A near-inescapable reality of collective living is the many processes of power eternally engaged in a campaign to assert their ascendency over individuals’ modes of organisation. Yet the strategies of these power systems are nonlinear, weltering and complex. They extend beyond merely aggregating capital or possessing brutish strength. In this paper I ask, What does power need in order to impose itself as power? How do power’s technologies play out in two of its specific productions – colonialism and the patriarchy? To address these questions, I will look at the character Mustafa Sa’eed from Season of Migration to the North by Tayyeb Salih. Over the course of his lifetime, Mustafa’s navigation of his race and gender identities swings from thoughtful to violent to devastating and back. By accompanying him on his itinerant journey across continents and contexts, I hope to uncover the possible homology between the technologies of power, the psychological considerations of political oppression, and what it means to subvert power systems.
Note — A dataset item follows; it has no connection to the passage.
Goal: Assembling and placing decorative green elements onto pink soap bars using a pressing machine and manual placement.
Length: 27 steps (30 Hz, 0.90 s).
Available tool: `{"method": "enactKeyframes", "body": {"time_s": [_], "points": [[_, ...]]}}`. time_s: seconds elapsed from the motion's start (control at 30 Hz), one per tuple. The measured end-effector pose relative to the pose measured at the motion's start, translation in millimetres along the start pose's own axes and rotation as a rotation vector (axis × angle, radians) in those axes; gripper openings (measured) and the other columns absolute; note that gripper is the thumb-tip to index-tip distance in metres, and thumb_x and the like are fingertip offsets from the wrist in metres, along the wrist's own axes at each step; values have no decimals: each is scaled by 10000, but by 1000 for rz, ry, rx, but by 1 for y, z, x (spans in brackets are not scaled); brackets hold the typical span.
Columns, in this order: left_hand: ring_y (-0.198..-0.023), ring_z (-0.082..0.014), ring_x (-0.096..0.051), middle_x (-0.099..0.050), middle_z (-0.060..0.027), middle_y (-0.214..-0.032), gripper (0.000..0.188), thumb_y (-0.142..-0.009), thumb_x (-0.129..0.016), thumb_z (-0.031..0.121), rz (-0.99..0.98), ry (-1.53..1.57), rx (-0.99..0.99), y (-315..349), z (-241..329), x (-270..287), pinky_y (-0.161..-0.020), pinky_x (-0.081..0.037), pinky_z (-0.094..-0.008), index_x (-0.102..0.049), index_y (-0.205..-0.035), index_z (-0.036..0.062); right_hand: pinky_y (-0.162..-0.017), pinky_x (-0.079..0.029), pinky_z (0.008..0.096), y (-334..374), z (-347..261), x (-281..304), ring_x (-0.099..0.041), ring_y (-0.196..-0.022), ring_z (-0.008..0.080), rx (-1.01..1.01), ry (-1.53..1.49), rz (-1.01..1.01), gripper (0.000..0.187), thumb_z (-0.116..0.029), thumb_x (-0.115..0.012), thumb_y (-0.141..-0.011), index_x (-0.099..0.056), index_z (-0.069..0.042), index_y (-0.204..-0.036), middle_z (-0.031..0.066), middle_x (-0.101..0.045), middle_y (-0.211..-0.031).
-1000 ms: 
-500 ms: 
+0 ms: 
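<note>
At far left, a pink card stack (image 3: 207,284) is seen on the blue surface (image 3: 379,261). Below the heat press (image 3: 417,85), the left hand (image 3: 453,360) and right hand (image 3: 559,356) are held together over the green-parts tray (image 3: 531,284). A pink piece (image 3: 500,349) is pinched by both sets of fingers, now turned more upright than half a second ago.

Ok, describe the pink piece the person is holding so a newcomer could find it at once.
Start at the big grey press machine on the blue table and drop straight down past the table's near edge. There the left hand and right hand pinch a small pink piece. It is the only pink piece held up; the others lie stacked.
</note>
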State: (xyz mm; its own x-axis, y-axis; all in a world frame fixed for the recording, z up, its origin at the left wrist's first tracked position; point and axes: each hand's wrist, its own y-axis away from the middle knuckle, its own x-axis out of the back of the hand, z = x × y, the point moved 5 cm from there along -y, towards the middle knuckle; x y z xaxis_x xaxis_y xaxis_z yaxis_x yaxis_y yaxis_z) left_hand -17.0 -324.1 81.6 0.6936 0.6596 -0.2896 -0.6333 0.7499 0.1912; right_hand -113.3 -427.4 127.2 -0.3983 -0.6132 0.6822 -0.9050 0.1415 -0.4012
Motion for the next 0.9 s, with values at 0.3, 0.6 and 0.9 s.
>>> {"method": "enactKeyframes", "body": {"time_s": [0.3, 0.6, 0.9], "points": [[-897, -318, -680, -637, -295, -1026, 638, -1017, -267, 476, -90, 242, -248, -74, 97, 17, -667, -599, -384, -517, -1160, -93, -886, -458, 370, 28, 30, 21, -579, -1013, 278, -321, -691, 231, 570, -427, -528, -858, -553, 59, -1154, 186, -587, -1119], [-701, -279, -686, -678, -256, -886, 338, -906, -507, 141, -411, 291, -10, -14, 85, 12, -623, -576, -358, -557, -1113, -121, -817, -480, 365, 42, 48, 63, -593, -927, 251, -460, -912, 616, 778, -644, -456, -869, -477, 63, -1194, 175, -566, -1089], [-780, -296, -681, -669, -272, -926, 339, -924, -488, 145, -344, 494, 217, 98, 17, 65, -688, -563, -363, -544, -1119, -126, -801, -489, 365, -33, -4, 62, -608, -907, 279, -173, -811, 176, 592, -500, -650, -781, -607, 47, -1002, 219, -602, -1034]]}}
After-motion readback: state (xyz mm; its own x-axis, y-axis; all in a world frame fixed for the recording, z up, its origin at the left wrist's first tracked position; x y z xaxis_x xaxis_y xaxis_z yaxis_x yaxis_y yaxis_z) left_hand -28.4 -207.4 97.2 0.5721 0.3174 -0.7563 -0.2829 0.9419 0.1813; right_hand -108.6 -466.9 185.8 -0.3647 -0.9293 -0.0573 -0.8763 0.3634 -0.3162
As a young boy, Mustafa Sa’eed is denigrated as (or is lauded as; the perspective oscillates) a “black Englishman” by his peers for his mastery over Western languages and methods of knowledge (Salih 38). Salih writes that the “sole weapon” (22) that was his mind, was “a keen knife,” (27) “biting and cutting like the teeth of a plough,” (19) which had methodically perfected the coloniser’s language. However, the entire colonial project has been framed as an exercise in civilising a population out of their incurable blackness; it hinges on the essential inferiority of the Black Other. To this end, colonial schools effectively deracinated African people from their culture. In its stead, colonial institutions meticulously taught and pedestalised white ontologies. Mustafa bitterly remarks, “schools were started so as to teach us how to say ‘Yes’ in their language…” (Salih 95). He had skilfully learnt the whiteness that was presented as superior and sophisticated, but also irreconcilably distinct from the primitive knowledge systems of Africa. The black student was therefore raised to accept colonial rule as justified, even moral, and to acknowledge their own essential, inexorable inferiority. Yet Mustafa’s childhood nickname summons the question: by so artfully appropriating white forms of knowledge and sensibilities, is Mustafa a success story for the colonial mission or an anomalous threat to its functioning that should never have been possible? He appears to be a success inasmuch as he has represents the black savage educated by the blinding light of Western, post-enlightenment knowledge. This education sediments him in a rationality that undermines his own culture and perpetuates his oppression. But in his unnerving proximity to whiteness through his genius, he mutates himself into the threat that should never have been possible.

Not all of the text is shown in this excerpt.